My Delphi-7 application displays :
Screen.DesktopWidth
Screen.DesktopHeight
Screen.Monitors[0].Width
Screen.Monitors[0].Height
and , if there's a second monitor selected , also :
Screen.Monitors[1].Width
Screen.Monitors[1].Height
With the application running on my WinXP-Pro PC , I go to Control Panel / Display / Settings , and change the settings for the second monitor (either add or remove it) .
I then click on a Refresh button to display the new values of the 4 (or 6) parameters , and something unexpected happens : Screen.DesktopWidth and Screen.DesktopHeight show the correct new values , but the values of the other 2 (or 4) parameters are very wrong .
Like Screen.Monitors[0].Width = 5586935 , while it should be 1680 .
Are there some special rules for using TScreen in Delphi 7 ?
Came here because of refresh problem (bug) of TScreen when connect or disconnect a monitor or USB display device. The answer of @Dave82 doesn't work for me. The result of the function MonitorFromWindow must return another value (unknown/invalid value) to force an update of the TScreen object.
This cheat below does the trick:
Be sure multimon is in the uses clause:
uses
multimon;
Add this to the interface part (of the form)
protected
procedure WMDeviceChange(var Msg: TMessage); message WM_DEVICECHANGE;
Add this to implementation part (of the form)

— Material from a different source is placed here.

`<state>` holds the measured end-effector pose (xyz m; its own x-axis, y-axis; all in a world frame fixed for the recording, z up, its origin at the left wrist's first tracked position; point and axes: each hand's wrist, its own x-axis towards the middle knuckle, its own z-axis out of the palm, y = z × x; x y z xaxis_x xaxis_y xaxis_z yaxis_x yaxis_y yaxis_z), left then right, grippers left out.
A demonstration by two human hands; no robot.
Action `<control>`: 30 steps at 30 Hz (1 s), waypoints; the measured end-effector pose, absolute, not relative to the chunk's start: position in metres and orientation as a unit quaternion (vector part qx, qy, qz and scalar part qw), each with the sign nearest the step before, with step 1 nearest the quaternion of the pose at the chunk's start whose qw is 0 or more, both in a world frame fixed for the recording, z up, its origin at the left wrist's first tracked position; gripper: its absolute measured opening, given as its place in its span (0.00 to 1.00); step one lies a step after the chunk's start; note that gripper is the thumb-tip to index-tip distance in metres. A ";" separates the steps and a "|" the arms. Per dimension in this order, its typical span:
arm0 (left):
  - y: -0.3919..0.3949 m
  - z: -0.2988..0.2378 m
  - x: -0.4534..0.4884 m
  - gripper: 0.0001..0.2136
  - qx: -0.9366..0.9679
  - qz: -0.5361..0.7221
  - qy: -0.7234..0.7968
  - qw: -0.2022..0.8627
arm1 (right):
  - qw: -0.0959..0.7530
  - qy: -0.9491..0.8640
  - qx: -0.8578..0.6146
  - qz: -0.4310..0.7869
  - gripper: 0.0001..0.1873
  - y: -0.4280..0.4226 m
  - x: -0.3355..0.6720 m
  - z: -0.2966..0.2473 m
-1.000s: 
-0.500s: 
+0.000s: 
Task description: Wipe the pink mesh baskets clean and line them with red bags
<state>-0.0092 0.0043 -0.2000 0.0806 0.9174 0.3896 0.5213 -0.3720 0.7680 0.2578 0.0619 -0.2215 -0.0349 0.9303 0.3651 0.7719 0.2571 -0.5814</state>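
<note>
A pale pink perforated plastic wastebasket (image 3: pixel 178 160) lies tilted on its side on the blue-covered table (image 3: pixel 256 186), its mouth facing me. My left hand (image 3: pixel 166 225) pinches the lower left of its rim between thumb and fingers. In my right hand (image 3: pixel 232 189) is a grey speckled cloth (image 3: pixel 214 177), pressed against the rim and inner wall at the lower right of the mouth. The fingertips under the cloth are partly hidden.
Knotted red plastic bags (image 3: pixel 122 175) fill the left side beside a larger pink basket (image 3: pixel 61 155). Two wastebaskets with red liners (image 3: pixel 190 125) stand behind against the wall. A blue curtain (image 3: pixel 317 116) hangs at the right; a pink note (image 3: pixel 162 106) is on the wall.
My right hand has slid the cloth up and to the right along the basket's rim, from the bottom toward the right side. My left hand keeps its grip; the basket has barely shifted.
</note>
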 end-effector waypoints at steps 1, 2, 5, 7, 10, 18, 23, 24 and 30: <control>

function cheatMonitorFromWindow(hWnd: HWND; dwFlags: DWORD): HMONITOR; stdcall;
begin
// Does nothing, returns zero to force invalidate
Result:=0;
end;
procedure TForm1.WMDeviceChange(var Msg: TMessage);
var
iCurrDisplayCount : LongInt;
iNewDisplayCount : LongInt;
pMonitorFromWinProc : TMonitorFromWindow;
begin
iCurrDisplayCount:=Screen.MonitorCount;
// Force monitor update, fix bug in customform, won't update at display change.
// This a hack/cheat to multimon MonitorFromWindow func, it's fakes the result.
// This is required to tell customform.getMonitor() to update the TScreen object.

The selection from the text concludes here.